17 May 2021 – Computer Science PhD student Li Qinbin won the Best Student Paper Gold Award 2021 from the Pattern Recognition and Machine Intelligence Association (PREMIA).
Li received a S$500 cash prize for winning the award. He was recognised for the paper, ‘Practical Federated Gradient Boosting Decision Trees’, co-authored with Associate Professor He Bingsheng and former NUS Computing Research Fellow Wen Zeyi.
The paper proposes a novel, effective, and efficient solution for federated training of gradient boosting decision trees (GBDT).
Federated learning enables devices to collaboratively learn a shared prediction model, while keeping all the training data on the device. In this way, there is no need to store the training data in a centralised cloud.
“With increasing concerns surrounding data privacy, federated machine learning has been gaining importance as a research area,” said A/P He.

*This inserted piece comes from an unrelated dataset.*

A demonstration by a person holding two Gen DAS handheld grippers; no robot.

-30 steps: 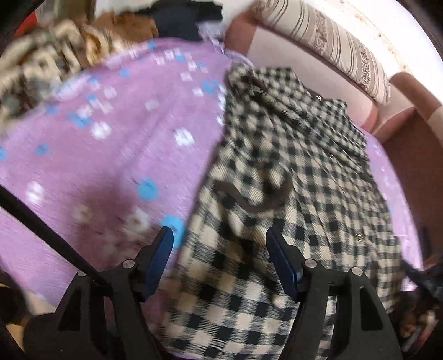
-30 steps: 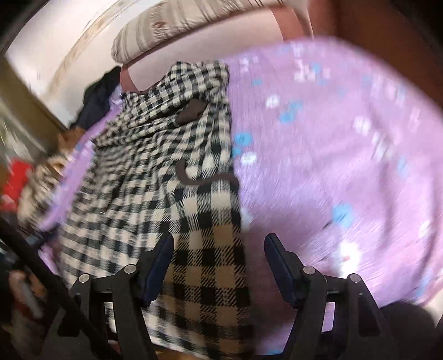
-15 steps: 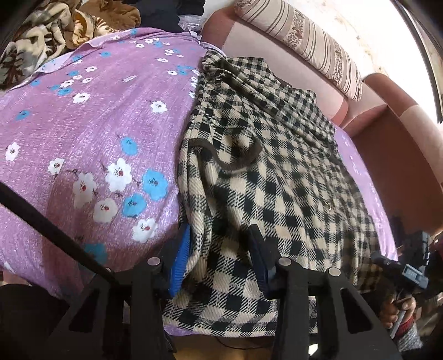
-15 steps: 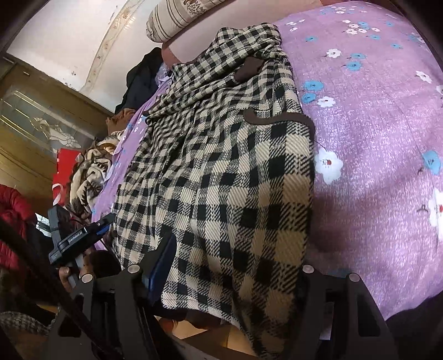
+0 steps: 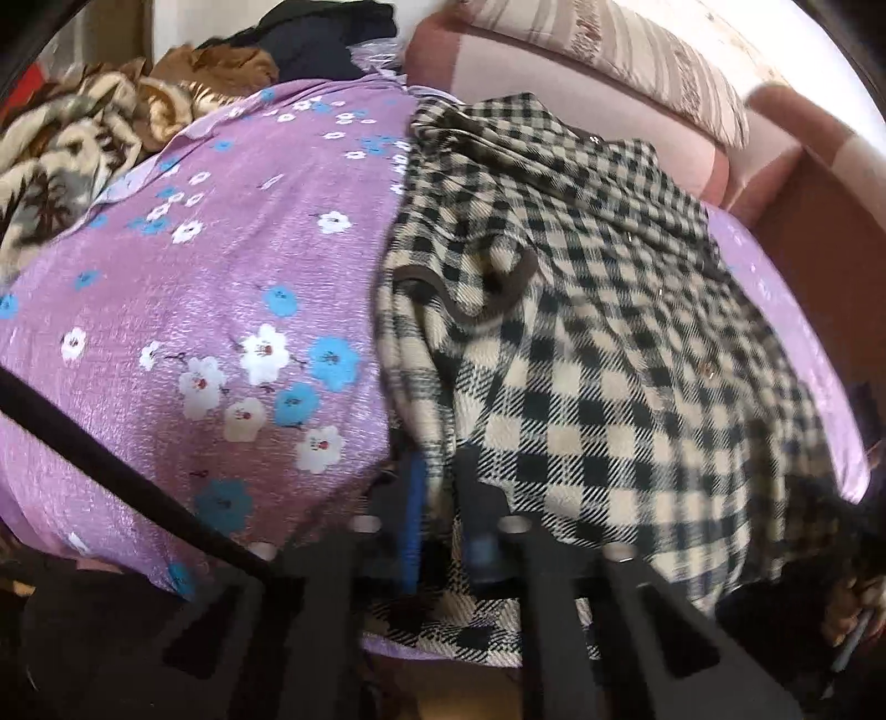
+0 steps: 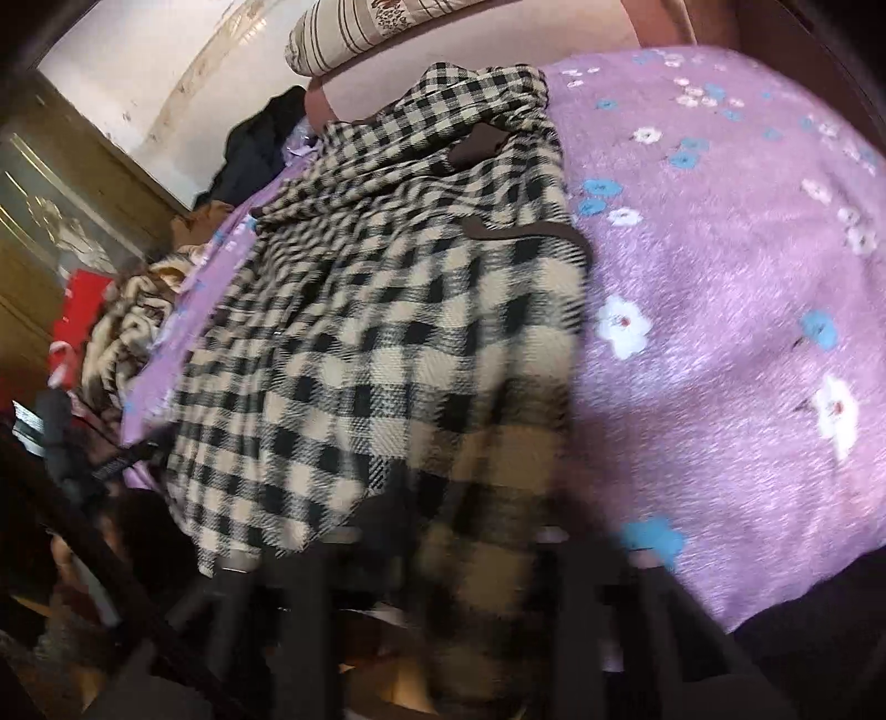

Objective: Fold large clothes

He added: “The data is usually dispersed among different devices or organisations. However, due to privacy concerns and regulations such as the General Data Protection Regulation, data cannot be transferred to a server for model training.”
To combat this, their paper proposes a similarity-based federated learning framework, in which the devices share gradients instead of raw data.
“Each party trains the GBDT using the weighted sum of gradients, based on a pre-computed similarity score,” said A/P He.
A/P He and Li are currently developing federated tree systems based on their paper: the source codes for these systems can be accessed here and here. According to A/P He, there are also ongoing and potential collaborations with AI Singapore, as well as the Chinese companies Alibaba Group and ENN Group.
“We are very excited to receive the award, as it is a recognition of the quality and impact of our work. Federated learning is a promising solution for training sufficiently good machine learning models, while preserving data privacy. The research in our paper is timely and important for every nation, including Singapore,” said A/P He.